Oracle VM is about mission-critical deployment. The software certification is based on real-world testing – supported for use with the most sophisticated enterprise workloads under real-world conditions and backed by world-class support organization to cover the entire software stack. Oracle VM has proven production deployments across multiple industries. See Customers Succeed with Oracle VM.

Thursday Jun 18, 2009

Announcing Oracle VM 2.1.5

We are pleased to announce the availability of Oracle VM 2.1.5, bringing customers and partners the benefits of better interoperability with the new Oracle VM Manager Web Services API.

In addition, the latest Oracle VM 2.1.5 release has integrated accumulated bug fixes, security update, and enhanced hardware drivers to help customers confidently deploy Oracle VM with more robustness, better security, higher performance, and broader hardware support.

Both the Oracle VM Server and Manager (ISO image files) are freely available for customer download at Oracle E-Delivery site.

The Oracle VM Server can also be updated via ULN (Unbreakable Linux Network). For Oracle VM Manager, you'll need to download the Oracle VM Manager media, and perform Install, Uninstall, or Upgrade task by executing the runInstaller.sh script.

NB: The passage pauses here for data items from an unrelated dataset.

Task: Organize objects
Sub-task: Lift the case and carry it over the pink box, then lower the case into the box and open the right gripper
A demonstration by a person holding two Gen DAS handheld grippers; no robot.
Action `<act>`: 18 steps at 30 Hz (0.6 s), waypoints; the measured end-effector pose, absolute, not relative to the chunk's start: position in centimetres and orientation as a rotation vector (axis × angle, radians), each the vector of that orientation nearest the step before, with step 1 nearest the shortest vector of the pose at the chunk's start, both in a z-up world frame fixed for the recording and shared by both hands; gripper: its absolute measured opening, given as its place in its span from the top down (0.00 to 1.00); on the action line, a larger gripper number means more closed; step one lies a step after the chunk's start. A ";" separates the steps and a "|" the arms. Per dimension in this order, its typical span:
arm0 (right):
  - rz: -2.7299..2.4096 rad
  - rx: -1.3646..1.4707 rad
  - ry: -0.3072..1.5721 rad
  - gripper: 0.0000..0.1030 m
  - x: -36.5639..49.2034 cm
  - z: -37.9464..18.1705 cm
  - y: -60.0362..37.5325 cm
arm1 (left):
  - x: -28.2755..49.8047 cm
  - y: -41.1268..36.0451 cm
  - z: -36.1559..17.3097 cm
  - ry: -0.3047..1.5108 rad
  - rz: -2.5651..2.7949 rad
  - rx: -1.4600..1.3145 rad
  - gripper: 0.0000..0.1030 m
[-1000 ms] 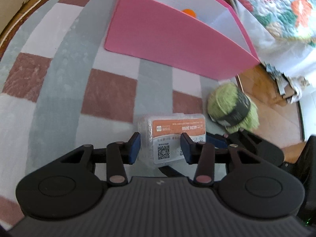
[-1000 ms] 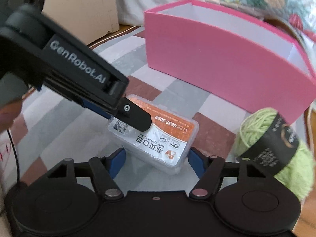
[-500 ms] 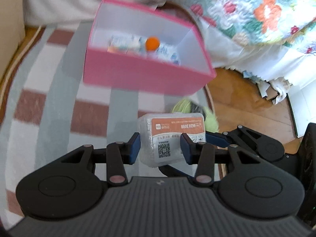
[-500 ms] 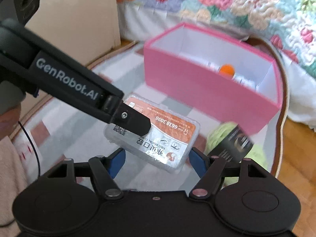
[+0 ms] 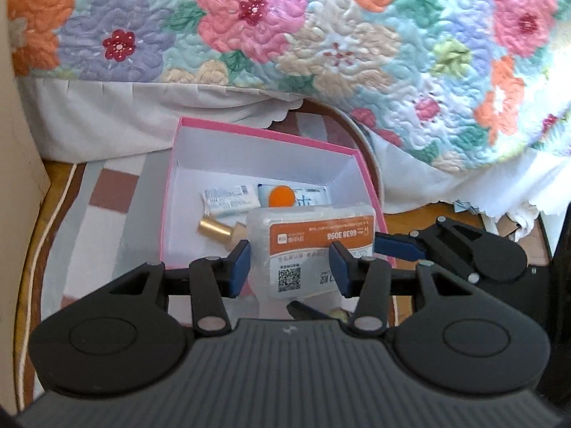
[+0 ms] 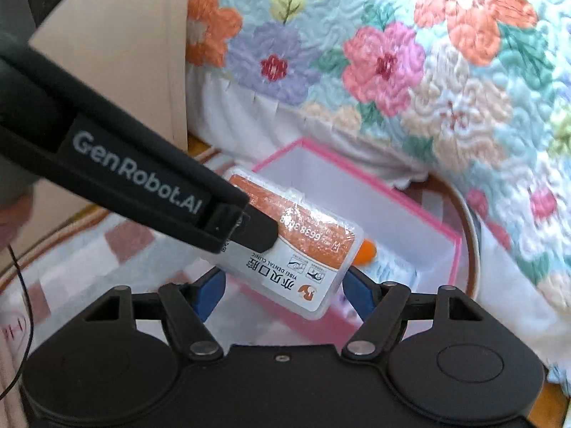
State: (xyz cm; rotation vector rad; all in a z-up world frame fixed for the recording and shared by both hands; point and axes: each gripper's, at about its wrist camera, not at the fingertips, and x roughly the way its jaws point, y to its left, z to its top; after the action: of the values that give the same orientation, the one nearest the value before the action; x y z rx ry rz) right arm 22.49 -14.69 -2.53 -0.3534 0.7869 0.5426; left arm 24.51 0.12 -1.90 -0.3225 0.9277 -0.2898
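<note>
A clear plastic case with an orange and white label (image 5: 314, 246) hangs in the air above the near edge of the pink box (image 5: 260, 135). My left gripper (image 5: 289, 267) is shut on the case across its width. My right gripper (image 6: 282, 289) is shut on its two ends; the case shows in the right wrist view (image 6: 303, 249) with the left gripper's arm (image 6: 135, 185) over it. The pink box also shows in the right wrist view (image 6: 357, 182). Inside the box lie white packets (image 5: 228, 203), an orange ball (image 5: 282, 198) and a gold tube (image 5: 214, 230).
A flowered quilt (image 5: 321, 35) with a white skirt hangs over the bed behind the box. The box stands on a checked rug (image 5: 100, 221) over a wooden floor. A beige cabinet side (image 6: 117, 53) stands at the left. Crumpled paper (image 5: 510, 217) lies at the right.
Both grippers have lifted the case off the rug and carried it up and forward over the pink box. The green yarn ball has dropped out of view.
</note>
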 end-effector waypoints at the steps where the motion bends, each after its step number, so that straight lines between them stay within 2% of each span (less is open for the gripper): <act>1: 0.561 -0.316 0.796 0.22 23.8 -2.5 -15.1 | 25.4 0.2 -2.0 0.926 -0.286 -0.334 0.55; 5: 0.580 -0.193 0.819 0.23 27.4 -3.2 -16.6 | 28.5 0.1 -3.7 0.948 -0.279 -0.352 0.55; 9: 0.566 -0.103 0.855 0.31 30.7 -5.0 -17.9 | 31.0 -0.2 -6.1 0.969 -0.270 -0.375 0.55; 18: 0.508 0.065 1.011 0.42 37.7 -10.6 -18.8 | 35.6 0.0 -11.7 1.020 -0.203 -0.412 0.55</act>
State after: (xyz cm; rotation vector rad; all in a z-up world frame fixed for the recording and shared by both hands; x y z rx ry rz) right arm 37.71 -18.82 -10.63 0.0646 1.0108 0.5077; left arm 35.65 0.00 -11.71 -0.4117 1.0196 -0.2025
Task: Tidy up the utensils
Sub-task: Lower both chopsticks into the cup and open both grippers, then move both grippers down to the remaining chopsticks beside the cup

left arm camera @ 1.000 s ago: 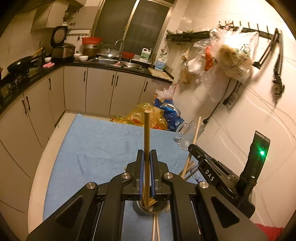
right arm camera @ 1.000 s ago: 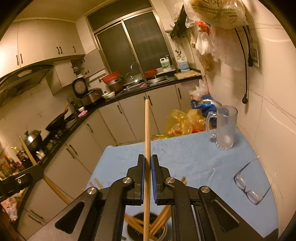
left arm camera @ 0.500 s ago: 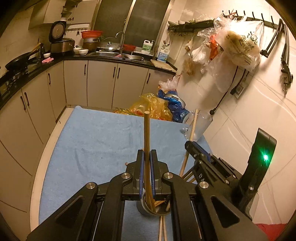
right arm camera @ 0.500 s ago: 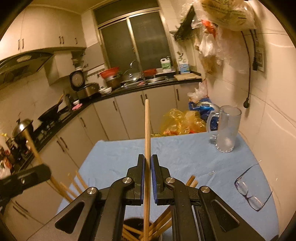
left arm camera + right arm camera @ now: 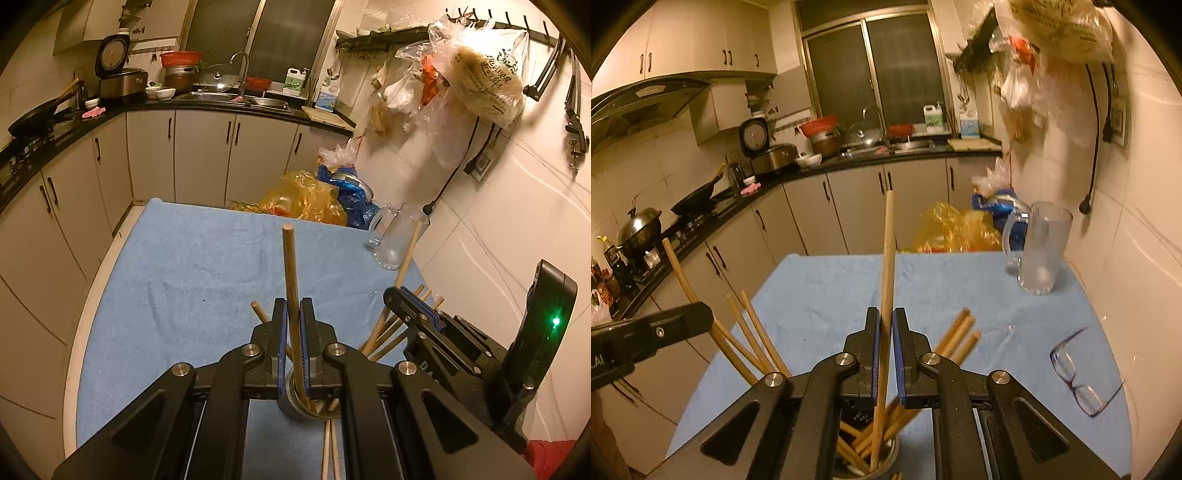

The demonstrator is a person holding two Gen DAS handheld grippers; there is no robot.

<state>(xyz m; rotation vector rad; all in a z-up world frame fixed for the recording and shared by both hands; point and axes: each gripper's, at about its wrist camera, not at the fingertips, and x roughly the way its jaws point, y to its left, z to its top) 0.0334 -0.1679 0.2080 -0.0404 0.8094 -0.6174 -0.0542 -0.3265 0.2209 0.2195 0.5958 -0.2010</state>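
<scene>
each hand-held gripper is clenched on one wooden chopstick: the left hand-held gripper (image 5: 293, 332) on the left chopstick (image 5: 290, 266), the right hand-held gripper (image 5: 885, 347) on the right chopstick (image 5: 887, 258). both tips sit inside the metal cup (image 5: 886, 458) on the blue tabletop (image 5: 207, 266). best to keep each stick steep and release only once its tip is below the rim.

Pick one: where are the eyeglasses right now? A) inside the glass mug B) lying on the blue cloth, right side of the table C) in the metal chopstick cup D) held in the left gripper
B: in the right wrist view the eyeglasses lie flat on the blue cloth near the wall, apart from the glass mug and the metal cup.
</scene>
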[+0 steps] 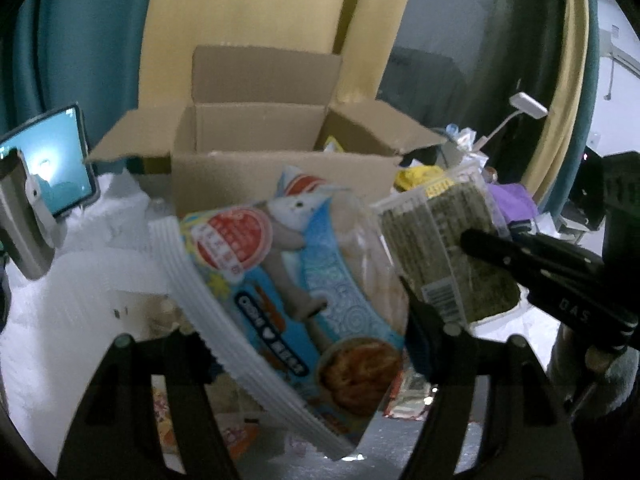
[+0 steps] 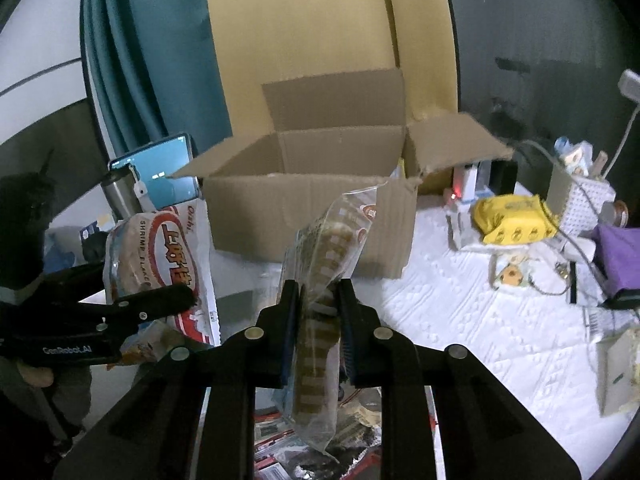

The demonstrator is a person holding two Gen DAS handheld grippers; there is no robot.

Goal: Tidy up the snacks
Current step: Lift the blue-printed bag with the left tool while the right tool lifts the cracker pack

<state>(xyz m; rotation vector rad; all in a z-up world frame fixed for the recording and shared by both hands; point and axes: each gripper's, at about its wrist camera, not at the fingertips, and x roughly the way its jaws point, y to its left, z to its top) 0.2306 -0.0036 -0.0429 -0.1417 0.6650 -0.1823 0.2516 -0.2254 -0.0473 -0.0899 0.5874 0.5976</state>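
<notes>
My left gripper is shut on a blue shrimp-flakes snack bag with a rabbit picture, held up in front of the open cardboard box. In the right wrist view the same bag shows its red and white side, with the left gripper clamped on it at the left. My right gripper is shut on a clear packet of seaweed snacks, held edge-on before the box. In the left wrist view that packet sits at the right, with the right gripper's fingers on it.
A phone with a lit screen stands left of the box beside a steel cup. A yellow pack, a white basket and a purple cloth lie right on the white cover. More snack packets lie below.
</notes>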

To learn more about Oracle VM and how to upgrade to Oracle VM 2.1.5, you can read Oracle VM Documentation and also refer to the following blogs provided by Roddy Rodstein:
* Blog: How to update an Oracle VM Manager
* Blog: How to update an Oracle VM Server

You can sign up here to receive notification on software update delivered to ULN for Oracle VM, or you can browse the email archive.

More Blogs
* Roddy Rodstein: Oracle releases Oracle VM 2.1.5
* Sergio Leunissen: New Oracle VM 2.1.5 Web Services API
* Wim Coekaerts: Oracle VM Manager CLI and Web Services API , Oracle VM 2.1.5

Customers and Partners
* Customers Succeed with Oracle VM
* Customers Succeed with Oracle Unbreakable Linux Support
* Partners Endorse Oracle VM

Oracle VM Support

Oracle performs real-world testing on its broad portfolio of products with Oracle VM to ensure bulletproof reliability and streamlined support. Consult Support Note 464754.1 on My Oracle Support for the latest information on exact product versions certified.

* Purchase support at Oracle Unbreakable Linux and Oracle VM Store
* Support for Partners: Enterprise Linux and Oracle VM

We have exciting roadmaps for Oracle VM to deliver even more compelling functionality over the next several months. For customers to leverage these new functions, you need to implement it today and start to experience the benefits of Oracle VM. For more information on Oracle VM, please visit oracle.com/virtualization.

Friday May 29, 2009

Oracle VM Blog: Upgrading Oracle VM Template for Oracle Enterprise Manager Grid Control from 10g R4 to 10g R5

I read the OTN Virtualization discussion forum. There's a question about upgrading the Oracle VM Template for Oracle Enterprise Manager Grid Control from 10g R4 to 10g R5. The question was answered and you can refer to the Metalink Doc ID 805706.1.

If you don't have access to My Oracle Support, you can still prepare yourself for a smooth upgrade by applying the workarounds or fixes described in the Known Issues section of the Readme file of the Oracle VM Grid Control Template 1.0 Media Pack for x86 (32 bit, 10.2.0.4) from the Oracle E-delivery site. You don't need to download the entire template again, except for the small Readme file. Once you resolve the known issues, you simply follow the instructions provided by Oracle Enterprise Manager 10g R5 Readme to perform the upgrade.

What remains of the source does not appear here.